• [Work request]:
Restate word for word the lines from the one containing "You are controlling" through the end of the listing below, with both ends included.
** Supplied data follows **
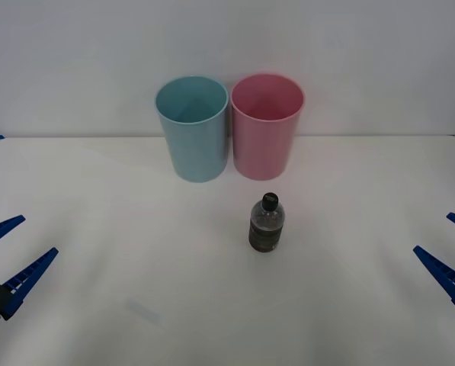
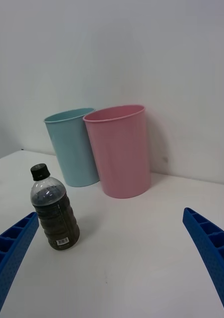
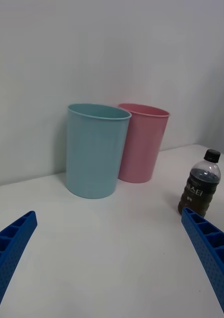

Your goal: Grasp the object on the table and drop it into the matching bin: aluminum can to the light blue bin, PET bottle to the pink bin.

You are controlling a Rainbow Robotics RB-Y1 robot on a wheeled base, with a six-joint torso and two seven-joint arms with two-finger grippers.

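Bottle stands upright mid-table, in front of the pink bin. My left gripper and right gripper both gape wide at the edges, empty; right looks slightly nearer.

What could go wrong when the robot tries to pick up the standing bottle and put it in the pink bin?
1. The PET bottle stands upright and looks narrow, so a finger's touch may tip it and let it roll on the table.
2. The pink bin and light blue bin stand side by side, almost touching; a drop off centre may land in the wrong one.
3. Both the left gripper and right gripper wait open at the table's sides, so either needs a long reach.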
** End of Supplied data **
• [Result of this exercise]:
You are controlling a Rainbow Robotics RB-Y1 robot on a wheeled base, with a six-joint torso and two seven-joint arms with two-finger grippers.

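Bottle stands upright mid-table, in front of the pink bin. My left gripper and right gripper both gape wide at the edges, empty; right looks slightly nearer.

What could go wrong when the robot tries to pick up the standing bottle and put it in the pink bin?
1. The PET bottle stands upright and looks narrow, so a finger's touch may tip it and let it roll on the table.
2. The pink bin and light blue bin stand side by side, almost touching; a drop off centre may land in the wrong one.
3. Both the left gripper and right gripper wait open at the table's sides, so either needs a long reach.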

This output is complete, so the exercise is closed.